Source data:
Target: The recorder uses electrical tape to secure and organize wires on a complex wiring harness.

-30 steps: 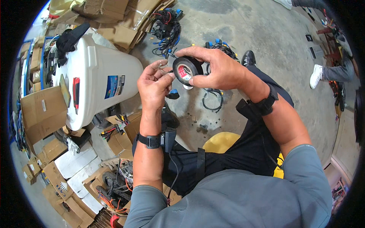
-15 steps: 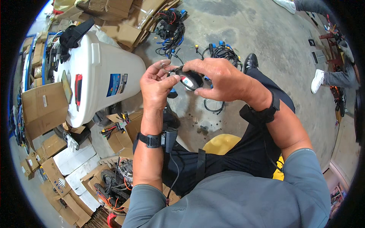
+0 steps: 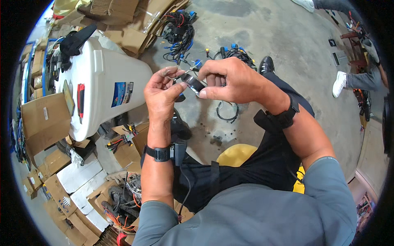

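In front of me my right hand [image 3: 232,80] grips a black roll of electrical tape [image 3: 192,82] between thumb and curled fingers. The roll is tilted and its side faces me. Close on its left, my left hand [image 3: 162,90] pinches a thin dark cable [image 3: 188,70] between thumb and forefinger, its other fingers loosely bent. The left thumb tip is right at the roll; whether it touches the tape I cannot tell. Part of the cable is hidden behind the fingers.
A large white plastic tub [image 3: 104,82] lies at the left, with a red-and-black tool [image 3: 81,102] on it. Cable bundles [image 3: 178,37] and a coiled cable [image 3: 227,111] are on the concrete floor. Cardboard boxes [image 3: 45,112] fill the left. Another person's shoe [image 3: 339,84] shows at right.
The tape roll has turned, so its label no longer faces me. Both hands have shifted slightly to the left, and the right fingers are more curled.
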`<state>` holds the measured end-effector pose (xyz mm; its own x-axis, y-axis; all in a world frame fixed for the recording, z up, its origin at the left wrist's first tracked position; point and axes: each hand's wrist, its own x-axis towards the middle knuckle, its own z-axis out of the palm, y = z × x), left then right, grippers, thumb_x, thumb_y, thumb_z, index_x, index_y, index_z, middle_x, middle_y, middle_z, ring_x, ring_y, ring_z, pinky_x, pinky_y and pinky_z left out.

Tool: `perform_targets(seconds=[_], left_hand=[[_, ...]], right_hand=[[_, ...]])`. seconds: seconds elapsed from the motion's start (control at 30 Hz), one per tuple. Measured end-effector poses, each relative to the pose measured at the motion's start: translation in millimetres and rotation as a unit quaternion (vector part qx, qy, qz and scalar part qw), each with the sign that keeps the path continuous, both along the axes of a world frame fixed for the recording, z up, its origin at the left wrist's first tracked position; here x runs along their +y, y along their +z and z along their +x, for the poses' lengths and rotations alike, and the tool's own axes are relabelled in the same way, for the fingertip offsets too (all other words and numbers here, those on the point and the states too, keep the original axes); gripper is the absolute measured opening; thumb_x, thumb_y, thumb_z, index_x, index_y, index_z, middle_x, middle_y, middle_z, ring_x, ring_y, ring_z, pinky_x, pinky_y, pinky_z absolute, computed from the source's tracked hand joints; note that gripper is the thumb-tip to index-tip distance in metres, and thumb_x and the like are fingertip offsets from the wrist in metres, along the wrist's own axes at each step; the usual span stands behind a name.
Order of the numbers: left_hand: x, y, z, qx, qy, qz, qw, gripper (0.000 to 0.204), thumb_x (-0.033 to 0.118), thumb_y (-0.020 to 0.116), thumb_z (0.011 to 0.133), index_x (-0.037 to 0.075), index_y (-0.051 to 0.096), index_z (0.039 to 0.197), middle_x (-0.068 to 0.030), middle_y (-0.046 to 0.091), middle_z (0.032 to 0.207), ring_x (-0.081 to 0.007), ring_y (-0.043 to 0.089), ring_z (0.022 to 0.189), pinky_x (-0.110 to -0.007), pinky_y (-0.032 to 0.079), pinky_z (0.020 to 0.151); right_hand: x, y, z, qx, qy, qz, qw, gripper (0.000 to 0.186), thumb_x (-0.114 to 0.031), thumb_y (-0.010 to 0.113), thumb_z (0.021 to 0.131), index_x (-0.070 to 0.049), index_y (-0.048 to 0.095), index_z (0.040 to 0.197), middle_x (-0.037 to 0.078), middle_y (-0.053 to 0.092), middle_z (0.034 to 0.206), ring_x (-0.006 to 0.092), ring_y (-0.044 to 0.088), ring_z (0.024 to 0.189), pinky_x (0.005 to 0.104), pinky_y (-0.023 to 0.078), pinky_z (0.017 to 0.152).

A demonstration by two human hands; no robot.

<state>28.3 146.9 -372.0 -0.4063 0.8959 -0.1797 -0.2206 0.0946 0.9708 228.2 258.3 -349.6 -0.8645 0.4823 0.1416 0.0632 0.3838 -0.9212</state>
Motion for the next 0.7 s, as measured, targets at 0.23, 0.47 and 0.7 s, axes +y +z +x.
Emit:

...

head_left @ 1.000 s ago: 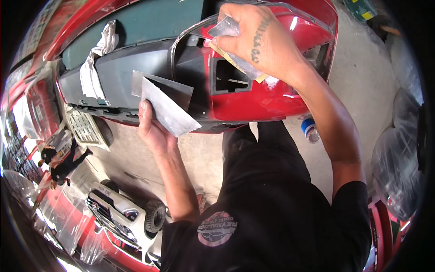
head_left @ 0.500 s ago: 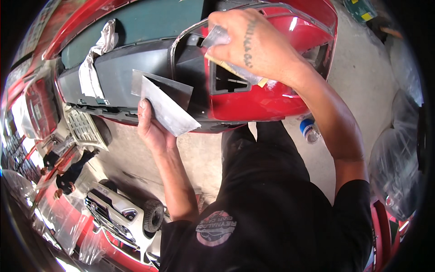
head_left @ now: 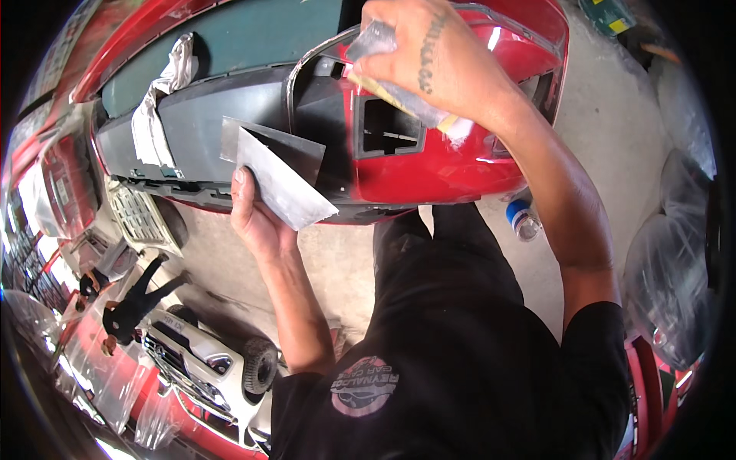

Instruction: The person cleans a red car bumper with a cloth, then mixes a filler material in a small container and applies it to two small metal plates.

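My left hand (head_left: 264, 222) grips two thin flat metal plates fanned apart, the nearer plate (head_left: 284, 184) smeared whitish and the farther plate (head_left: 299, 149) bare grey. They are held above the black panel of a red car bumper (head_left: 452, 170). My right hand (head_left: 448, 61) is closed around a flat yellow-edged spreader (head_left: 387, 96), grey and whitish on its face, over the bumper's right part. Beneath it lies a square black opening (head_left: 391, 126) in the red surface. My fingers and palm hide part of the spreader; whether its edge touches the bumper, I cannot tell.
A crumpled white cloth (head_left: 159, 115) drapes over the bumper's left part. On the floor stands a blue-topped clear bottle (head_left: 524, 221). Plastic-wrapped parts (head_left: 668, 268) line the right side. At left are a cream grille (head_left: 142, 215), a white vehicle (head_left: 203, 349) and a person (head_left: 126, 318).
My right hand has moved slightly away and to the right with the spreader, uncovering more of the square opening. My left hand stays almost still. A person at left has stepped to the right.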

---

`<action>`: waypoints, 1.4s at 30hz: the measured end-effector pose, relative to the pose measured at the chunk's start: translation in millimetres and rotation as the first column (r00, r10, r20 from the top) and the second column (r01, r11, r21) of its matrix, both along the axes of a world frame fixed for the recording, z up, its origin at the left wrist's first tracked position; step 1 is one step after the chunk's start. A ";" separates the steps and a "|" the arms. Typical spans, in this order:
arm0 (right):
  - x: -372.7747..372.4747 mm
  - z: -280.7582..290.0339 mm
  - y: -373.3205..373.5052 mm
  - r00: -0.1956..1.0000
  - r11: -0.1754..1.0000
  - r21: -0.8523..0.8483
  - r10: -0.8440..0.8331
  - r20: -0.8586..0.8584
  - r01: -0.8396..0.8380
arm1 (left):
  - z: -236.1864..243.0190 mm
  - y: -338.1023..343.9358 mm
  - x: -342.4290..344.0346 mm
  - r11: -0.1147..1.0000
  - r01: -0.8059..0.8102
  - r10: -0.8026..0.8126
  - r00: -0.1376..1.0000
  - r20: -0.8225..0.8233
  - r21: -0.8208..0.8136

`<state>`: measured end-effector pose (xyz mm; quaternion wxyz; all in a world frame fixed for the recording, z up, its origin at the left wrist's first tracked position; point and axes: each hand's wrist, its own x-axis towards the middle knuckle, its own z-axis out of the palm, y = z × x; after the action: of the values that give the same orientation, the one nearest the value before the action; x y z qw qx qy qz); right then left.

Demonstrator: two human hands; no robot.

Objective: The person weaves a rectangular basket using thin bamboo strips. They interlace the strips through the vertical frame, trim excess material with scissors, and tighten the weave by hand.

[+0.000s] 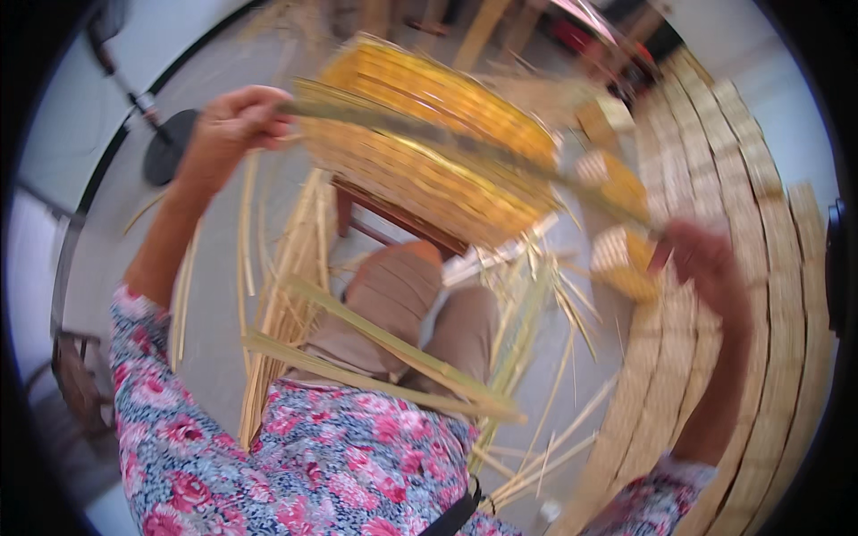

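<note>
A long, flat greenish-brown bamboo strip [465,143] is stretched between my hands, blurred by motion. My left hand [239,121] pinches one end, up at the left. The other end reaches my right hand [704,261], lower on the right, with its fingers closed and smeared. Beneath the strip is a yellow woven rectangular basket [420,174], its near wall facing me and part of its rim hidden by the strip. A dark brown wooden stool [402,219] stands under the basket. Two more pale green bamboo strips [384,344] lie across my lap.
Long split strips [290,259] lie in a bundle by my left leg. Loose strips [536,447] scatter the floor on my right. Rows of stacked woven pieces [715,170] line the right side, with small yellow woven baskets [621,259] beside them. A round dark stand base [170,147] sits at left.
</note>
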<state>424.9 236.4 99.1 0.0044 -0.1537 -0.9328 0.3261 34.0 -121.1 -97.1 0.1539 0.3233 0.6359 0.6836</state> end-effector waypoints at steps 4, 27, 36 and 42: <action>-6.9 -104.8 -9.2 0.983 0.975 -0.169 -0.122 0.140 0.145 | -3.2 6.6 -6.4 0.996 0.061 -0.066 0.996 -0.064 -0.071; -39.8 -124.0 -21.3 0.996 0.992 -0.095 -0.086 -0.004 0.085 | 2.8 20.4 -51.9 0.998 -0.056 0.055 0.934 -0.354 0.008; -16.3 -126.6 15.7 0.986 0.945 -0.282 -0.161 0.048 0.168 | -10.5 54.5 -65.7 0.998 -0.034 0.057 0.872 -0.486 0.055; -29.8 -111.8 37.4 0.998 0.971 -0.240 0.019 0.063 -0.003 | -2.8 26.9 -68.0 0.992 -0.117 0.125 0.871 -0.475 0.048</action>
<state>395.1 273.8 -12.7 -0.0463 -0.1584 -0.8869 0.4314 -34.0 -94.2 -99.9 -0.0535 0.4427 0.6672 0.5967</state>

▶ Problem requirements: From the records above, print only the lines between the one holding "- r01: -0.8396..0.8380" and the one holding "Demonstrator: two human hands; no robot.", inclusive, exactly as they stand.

▶ Task output:
  - r01: -0.8396..0.8380
arm1 (left):
  - z: -236.1864..243.0190 mm
  - y: -338.1023..343.9358 mm
  - x: -342.4290..344.0346 mm
  - r11: -0.1147..1.0000
  - r01: -0.8059..0.8102
  - r10: -0.8026..0.8126
  - r00: -0.1376..1.0000
  - r20: -0.8225..0.8233
  - r21: -0.8208..0.8136

`<state>`: measured end-effector pose (xyz mm; quaternion wxyz; all in a world frame fixed for the recording, z up, its origin at the left wrist's first tracked position; point and axes: each hand's wrist, its own x-axis towards the middle knuckle, its own z-axis out of the palm, y = z × x; after the action: of the values that give the same orientation, the one nearest the value before the action; x y z qw qx qy qz); right then left.

Demonstrator: two human hands; no robot.

For this exercise, the work is now complete.